AIM OF THE TASK
Among the records below, find each line bearing the word "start" and copy it.

GIVEN INFORMATION
....

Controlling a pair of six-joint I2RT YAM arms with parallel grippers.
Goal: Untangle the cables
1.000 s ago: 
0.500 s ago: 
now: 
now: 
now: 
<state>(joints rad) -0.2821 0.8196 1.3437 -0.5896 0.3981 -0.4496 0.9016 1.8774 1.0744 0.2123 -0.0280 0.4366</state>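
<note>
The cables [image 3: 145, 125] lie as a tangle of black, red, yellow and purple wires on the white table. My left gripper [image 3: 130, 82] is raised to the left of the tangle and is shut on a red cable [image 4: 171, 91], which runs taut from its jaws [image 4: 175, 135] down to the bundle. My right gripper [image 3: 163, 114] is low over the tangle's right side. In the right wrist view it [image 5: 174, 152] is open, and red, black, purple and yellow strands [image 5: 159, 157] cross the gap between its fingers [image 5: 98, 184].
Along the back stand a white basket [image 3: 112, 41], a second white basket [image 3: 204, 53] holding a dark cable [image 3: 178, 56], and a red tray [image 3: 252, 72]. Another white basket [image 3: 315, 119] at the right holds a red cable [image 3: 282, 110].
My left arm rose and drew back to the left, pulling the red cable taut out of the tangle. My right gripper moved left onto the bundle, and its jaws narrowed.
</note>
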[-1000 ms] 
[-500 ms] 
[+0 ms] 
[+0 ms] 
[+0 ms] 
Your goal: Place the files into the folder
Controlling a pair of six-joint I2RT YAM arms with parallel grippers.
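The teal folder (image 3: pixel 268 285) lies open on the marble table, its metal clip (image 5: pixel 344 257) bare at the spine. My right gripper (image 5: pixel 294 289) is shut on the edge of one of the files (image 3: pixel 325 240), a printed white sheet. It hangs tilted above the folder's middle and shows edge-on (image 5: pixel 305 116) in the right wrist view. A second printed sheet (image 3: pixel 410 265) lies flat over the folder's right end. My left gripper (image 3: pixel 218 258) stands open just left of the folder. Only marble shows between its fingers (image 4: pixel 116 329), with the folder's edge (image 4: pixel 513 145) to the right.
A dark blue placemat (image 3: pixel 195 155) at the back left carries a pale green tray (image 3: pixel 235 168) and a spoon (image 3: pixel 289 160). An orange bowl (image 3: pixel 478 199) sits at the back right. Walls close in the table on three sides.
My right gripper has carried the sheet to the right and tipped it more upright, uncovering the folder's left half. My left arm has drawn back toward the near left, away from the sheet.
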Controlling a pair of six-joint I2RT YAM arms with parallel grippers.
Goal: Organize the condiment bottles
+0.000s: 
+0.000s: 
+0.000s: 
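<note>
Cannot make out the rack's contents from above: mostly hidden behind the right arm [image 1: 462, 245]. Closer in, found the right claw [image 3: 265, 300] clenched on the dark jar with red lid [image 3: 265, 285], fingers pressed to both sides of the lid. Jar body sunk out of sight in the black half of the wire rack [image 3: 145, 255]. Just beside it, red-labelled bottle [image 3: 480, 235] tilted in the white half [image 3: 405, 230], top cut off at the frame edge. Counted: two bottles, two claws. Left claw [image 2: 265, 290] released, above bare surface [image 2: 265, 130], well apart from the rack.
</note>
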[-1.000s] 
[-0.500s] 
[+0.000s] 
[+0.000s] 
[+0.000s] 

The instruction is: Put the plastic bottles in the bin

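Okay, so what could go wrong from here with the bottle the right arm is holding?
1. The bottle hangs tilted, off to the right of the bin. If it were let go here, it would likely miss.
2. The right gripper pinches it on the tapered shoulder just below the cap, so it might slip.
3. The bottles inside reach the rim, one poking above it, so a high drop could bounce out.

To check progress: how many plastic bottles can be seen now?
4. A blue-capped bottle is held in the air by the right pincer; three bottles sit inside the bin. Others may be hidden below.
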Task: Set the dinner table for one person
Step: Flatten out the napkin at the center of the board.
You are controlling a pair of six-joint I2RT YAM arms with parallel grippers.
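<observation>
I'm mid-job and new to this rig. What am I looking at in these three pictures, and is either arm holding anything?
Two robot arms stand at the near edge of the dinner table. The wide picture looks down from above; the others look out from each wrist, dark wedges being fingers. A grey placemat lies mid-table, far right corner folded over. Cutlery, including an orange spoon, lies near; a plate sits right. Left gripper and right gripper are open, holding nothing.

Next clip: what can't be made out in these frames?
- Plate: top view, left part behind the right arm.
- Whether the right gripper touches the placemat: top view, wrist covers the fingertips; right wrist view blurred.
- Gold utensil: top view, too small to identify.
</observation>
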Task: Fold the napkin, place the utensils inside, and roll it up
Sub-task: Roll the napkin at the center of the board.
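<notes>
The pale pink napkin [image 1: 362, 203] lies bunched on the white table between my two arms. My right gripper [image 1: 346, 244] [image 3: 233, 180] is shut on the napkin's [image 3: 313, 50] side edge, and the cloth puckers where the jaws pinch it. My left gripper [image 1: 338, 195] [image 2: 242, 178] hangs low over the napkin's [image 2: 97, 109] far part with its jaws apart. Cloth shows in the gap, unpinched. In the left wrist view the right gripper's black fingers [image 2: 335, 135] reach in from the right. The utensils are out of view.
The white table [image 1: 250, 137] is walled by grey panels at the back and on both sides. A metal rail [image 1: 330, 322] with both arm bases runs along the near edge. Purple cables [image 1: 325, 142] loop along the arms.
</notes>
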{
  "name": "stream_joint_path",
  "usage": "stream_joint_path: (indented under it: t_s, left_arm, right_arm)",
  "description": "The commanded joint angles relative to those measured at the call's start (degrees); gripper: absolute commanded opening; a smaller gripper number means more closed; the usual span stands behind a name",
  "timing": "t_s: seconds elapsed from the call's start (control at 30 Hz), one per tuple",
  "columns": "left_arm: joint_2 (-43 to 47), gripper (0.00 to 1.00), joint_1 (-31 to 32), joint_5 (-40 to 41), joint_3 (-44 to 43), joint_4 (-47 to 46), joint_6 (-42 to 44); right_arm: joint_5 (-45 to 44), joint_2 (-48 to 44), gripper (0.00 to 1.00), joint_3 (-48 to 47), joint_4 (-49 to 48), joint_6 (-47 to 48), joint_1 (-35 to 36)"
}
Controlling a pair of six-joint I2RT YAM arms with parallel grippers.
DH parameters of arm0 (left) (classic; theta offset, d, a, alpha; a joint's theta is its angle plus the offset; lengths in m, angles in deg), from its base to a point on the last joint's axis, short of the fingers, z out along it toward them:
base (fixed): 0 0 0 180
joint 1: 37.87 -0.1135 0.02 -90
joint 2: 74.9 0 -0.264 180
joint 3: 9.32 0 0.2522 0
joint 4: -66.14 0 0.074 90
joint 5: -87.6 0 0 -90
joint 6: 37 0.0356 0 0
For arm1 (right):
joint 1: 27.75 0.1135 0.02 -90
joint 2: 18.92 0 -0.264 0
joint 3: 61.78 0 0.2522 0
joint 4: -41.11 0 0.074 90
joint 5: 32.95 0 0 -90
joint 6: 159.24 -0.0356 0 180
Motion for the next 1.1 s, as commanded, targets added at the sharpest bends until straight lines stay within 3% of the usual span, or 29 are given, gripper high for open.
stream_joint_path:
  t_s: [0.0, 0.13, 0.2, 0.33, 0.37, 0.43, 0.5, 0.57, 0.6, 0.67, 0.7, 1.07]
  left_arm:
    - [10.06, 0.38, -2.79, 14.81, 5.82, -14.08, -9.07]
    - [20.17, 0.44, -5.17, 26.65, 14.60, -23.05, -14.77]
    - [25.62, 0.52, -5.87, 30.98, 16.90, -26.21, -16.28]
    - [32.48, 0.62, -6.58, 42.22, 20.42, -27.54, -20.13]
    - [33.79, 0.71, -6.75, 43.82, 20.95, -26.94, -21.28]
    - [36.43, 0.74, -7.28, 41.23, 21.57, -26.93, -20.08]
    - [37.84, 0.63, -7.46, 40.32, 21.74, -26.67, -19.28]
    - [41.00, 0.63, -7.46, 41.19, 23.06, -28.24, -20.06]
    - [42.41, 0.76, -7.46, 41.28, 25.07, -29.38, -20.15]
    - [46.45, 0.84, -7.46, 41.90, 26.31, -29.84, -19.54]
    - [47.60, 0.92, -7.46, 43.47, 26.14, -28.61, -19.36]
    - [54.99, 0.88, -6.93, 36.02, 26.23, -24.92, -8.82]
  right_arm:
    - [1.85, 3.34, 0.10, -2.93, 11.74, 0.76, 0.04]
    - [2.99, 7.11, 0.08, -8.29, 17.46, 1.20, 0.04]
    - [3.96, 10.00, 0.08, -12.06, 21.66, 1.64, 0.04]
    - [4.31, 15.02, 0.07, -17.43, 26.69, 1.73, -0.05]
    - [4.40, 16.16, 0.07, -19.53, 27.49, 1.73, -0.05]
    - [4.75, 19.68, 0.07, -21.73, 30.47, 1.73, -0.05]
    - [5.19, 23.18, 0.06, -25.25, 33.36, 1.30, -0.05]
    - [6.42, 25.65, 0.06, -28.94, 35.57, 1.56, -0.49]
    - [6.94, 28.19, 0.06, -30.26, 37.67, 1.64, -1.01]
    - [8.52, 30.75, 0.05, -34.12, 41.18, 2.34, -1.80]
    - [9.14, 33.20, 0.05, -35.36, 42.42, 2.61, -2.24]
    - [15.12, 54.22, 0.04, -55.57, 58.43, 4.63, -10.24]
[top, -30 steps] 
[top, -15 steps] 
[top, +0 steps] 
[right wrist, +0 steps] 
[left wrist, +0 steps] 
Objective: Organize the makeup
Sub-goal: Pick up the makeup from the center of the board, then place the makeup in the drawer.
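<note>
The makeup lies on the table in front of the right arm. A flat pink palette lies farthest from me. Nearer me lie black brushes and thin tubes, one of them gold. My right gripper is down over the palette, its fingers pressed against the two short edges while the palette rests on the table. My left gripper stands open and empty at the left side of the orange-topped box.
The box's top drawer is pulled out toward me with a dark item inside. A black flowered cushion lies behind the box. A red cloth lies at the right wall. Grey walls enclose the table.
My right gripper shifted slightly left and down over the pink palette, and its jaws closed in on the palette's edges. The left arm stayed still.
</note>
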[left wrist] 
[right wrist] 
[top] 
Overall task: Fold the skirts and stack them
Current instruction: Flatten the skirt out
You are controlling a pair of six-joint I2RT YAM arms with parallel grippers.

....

TASK RESULT
  "description": "The commanded joint angles relative to those measured at the call's start (degrees); gripper: absolute commanded opening; a smaller gripper number means more closed; the usual span stands behind a name",
  "timing": "t_s: seconds elapsed from the call's start (control at 30 Hz), one per tuple",

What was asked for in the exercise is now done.